▸ **Problem to work on**: Could you restate the entries below word for word and leave the images out?

▸ **Given entries**:
=-=-=

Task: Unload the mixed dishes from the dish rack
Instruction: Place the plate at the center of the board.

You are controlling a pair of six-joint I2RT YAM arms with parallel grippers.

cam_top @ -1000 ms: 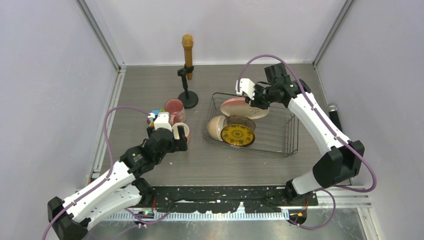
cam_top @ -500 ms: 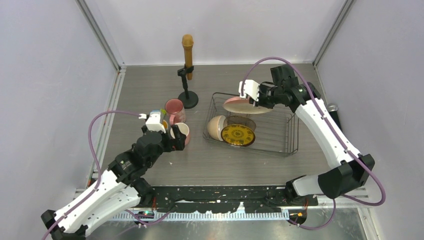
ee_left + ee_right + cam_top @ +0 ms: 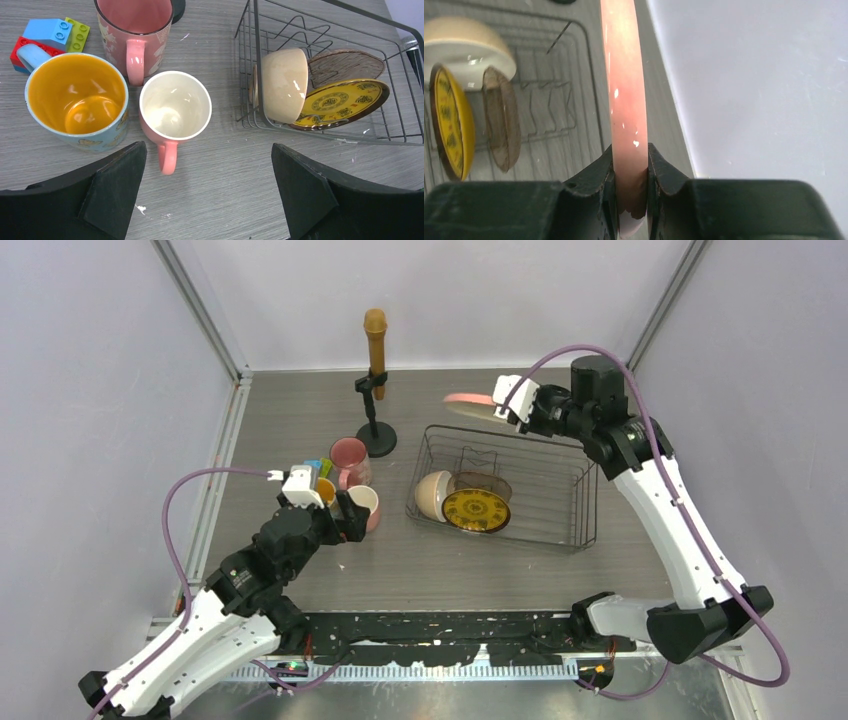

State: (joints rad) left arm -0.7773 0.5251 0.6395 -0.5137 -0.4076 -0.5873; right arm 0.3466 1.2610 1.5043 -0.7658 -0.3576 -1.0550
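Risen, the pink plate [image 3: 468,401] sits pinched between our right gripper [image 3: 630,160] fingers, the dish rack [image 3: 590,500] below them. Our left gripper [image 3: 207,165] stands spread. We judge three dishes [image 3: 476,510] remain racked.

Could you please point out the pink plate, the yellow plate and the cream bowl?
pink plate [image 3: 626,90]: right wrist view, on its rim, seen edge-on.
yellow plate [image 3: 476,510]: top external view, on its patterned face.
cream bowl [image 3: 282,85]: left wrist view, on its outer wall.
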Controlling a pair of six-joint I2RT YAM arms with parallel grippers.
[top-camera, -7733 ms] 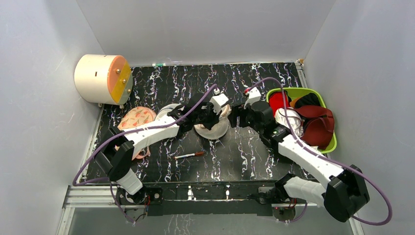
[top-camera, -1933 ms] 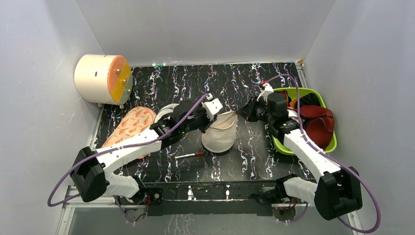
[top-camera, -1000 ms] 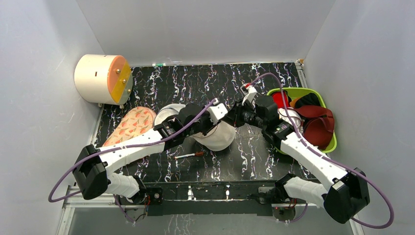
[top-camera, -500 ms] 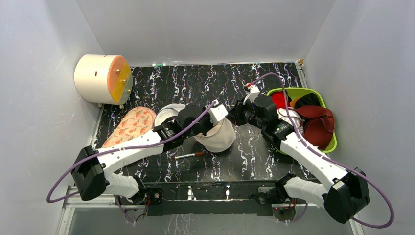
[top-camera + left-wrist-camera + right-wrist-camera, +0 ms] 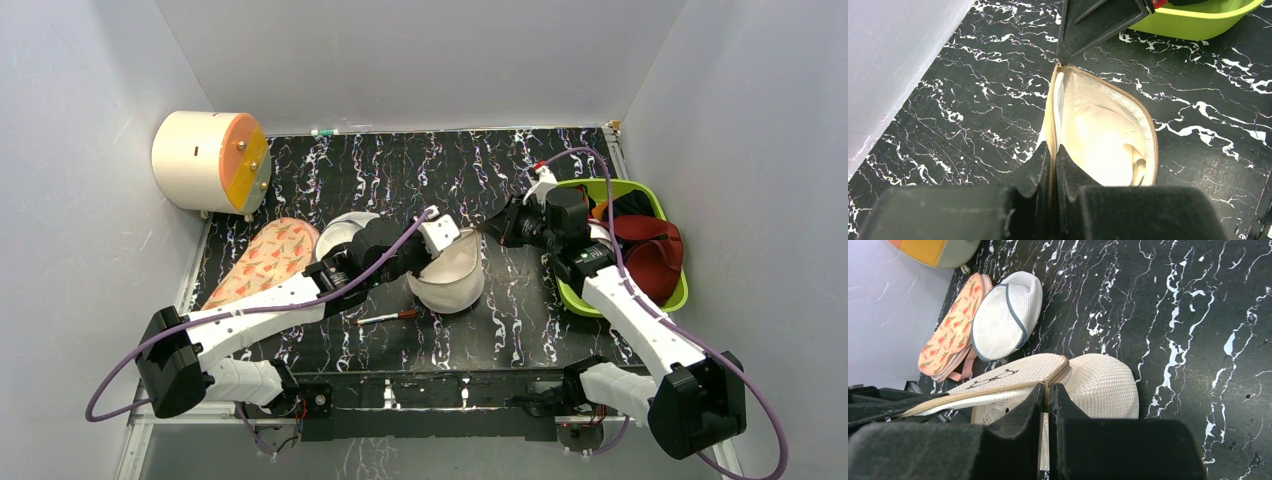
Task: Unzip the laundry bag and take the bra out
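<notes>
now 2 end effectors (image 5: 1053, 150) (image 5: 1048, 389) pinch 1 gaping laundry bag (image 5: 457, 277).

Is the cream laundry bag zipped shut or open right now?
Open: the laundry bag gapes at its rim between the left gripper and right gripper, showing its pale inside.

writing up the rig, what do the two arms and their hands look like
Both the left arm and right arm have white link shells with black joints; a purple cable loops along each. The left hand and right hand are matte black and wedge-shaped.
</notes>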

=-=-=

▸ **The completed task**:
Task: Unload the mixed dishes from the dish rack
Instruction: Place the plate at the center of the board.

You are controlling a pair of six-joint I2RT YAM arms with parallel grippers.

cam_top @ -1000 ms: 
cam_top @ -500 ms: 
ee_left + ee_right + cam_top @ +0 ms: 

State: (joints rad) left arm -0.7773 0.5251 0.6395 -0.5137 -0.4076 -0.5873; right arm 0.3466 1.2610 1.5043 -0.7658 -0.3576 -1.0550
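Risen, the pink plate [image 3: 468,401] sits pinched between our right gripper [image 3: 630,160] fingers, the dish rack [image 3: 590,500] below them. Our left gripper [image 3: 207,165] stands spread. We judge three dishes [image 3: 476,510] remain racked.

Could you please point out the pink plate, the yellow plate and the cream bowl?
pink plate [image 3: 626,90]: right wrist view, on its rim, seen edge-on.
yellow plate [image 3: 476,510]: top external view, on its patterned face.
cream bowl [image 3: 282,85]: left wrist view, on its outer wall.
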Controlling a pair of six-joint I2RT YAM arms with parallel grippers.
[top-camera, -7733 ms] 
[top-camera, -1933 ms] 
[top-camera, -1000 ms] 
[top-camera, -500 ms] 
[top-camera + left-wrist-camera + right-wrist-camera, +0 ms] 
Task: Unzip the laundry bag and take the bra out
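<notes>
now 2 end effectors (image 5: 1053, 150) (image 5: 1048, 389) pinch 1 gaping laundry bag (image 5: 457, 277).

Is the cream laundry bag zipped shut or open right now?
Open: the laundry bag gapes at its rim between the left gripper and right gripper, showing its pale inside.

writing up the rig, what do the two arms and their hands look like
Both the left arm and right arm have white link shells with black joints; a purple cable loops along each. The left hand and right hand are matte black and wedge-shaped.
</notes>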

No more output is expected here.